Wednesday, March 9, 2016

my son the cocktail champ

Some days are so good, it's hard to believe that other days are not. This morning, I got a call from Anna at 7.45 - it's registration day for Toronto School Board summer programs, parents have to be on the phone dialling madly at dawn, and diligently, she got not only her own son but her friend Erin's into all the programs they wanted - two weeks at camp, t-ball, pre-school. She was thrilled. And then she said, "And I'm so happy about Sam!"

So I read the text my son sent at 5.30 a.m. Yesterday he and 3 other bartenders won the Mount Gay Rum cocktail competition and will receive a free flight to and week in Barbados. What's particularly wonderful about this is the place Barbados has had in our lives. Auntie Do's ex-husband Loris owned a small hotel called the Kingsley Club on the almost-deserted east coast of the island, a glorious place we all thought of as heaven on earth - small and friendly, full of air and light and birds, with a massive beach on the other side of the road. You couldn't swim there, there was a deadly undertow, but you could paddle and dig and run. We could only afford a few trips, but they were among the best ever in our lives, and Loris wouldn't let us pay for a thing.

Bus tours would come through on their way around the island and stop there for lunch. When a big crowd arrived, my kids begged to be allowed to help; they'd stand behind the bar and open soft drinks for the guests. The other day, when Sam was inventing his rum-based cocktails, he named one the Loris and the other, the Kingsley. What goes around comes around, or something like that.

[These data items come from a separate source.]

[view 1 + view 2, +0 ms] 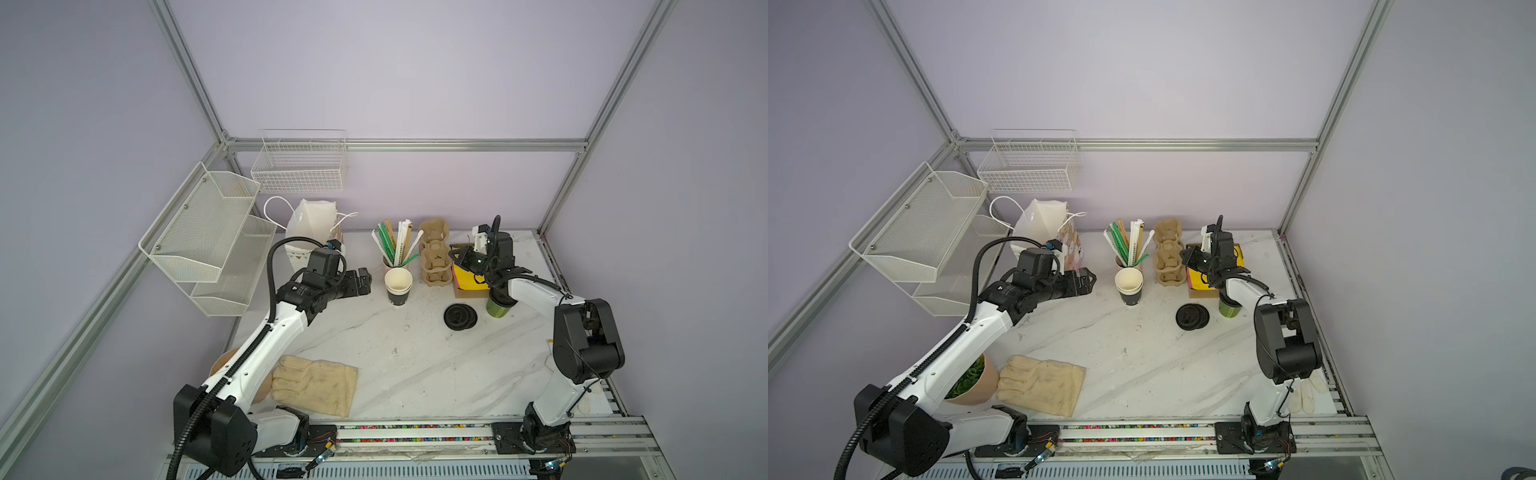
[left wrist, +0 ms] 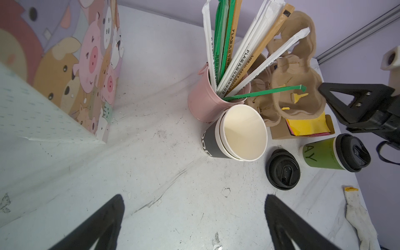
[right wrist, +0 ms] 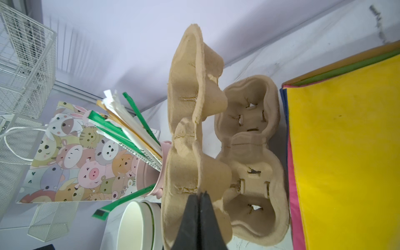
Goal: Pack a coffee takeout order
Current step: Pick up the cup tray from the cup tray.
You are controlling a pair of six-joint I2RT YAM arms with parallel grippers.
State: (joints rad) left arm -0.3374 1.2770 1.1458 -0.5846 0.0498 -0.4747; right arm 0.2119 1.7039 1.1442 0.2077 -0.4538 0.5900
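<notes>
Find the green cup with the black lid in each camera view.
In a top view: green lidded cup, right of centre, under right arm.
In a top view: same place.
Left wrist: cup beside the loose black lid.
Right wrist: not in it.
Landmark: that lid, in both top views.

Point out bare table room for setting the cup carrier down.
Widest bare patch: the table's middle, bordered by the glove, the nested cups and the loose lids. Smaller: between the paper bag and the nested cups. Crowded: the back row, from straws past the cup carriers to the paper stack.
</notes>
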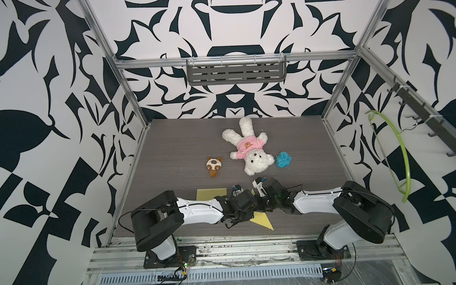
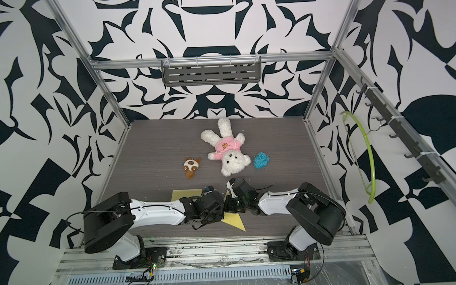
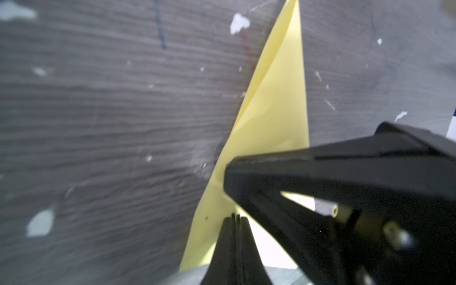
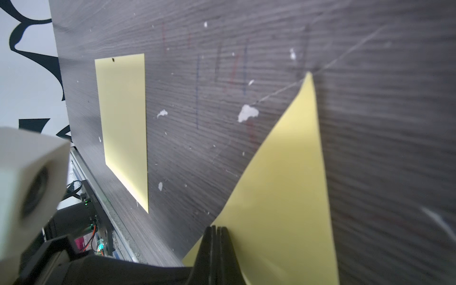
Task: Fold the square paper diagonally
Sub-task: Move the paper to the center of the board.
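The yellow square paper (image 1: 263,221) lies near the table's front edge, folded into a triangle, mostly hidden under both wrists in both top views (image 2: 236,221). In the left wrist view its two layers (image 3: 276,98) show, not quite flush along one edge. My left gripper (image 3: 235,217) is shut, its tips over the paper. My right gripper (image 4: 216,227) is shut too, tips down on the paper (image 4: 283,185), whose far point curls up a little. The right gripper's fingers (image 3: 320,172) cross close in front of the left one.
A second flat yellow sheet (image 1: 211,193) lies just left of the arms. Behind them sit a white teddy bear (image 1: 248,150), a small brown plush (image 1: 214,165) and a blue yarn ball (image 1: 283,159). A green hanger (image 1: 402,152) hangs on the right wall.
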Robot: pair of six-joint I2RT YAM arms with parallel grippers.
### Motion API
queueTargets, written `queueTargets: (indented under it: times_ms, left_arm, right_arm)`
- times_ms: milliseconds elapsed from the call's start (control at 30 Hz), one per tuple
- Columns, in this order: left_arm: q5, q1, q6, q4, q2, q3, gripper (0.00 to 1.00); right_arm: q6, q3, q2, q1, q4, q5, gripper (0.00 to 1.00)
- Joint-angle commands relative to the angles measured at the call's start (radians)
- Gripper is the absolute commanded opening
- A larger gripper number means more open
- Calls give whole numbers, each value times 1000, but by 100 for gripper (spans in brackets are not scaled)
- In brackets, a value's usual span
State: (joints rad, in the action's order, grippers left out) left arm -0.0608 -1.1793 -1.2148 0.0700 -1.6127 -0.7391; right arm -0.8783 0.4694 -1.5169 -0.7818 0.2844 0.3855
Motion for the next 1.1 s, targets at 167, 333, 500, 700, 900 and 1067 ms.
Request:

On top of all that, it's spring in Toronto, like May in the first week of March - incredibly mild, sweet soft sun. I've never known a winter this easy. The term at U of T ended yesterday, a group I adored, wonderful writers and people. I am editing the last draft of an autobiography by a former student who's been working with me on it for years, and it's gorgeous. My own memoir is coming along really well. All in all, right this moment, things are pretty damn good.

But soon I'll go to the Y for Carole's class and realize just how old I am. George Martin just died, a great sadness, what a brilliant talent, what a good life.
The patch of sun I'm sitting in just vanished behind cloud. And I am grateful for every bit of it.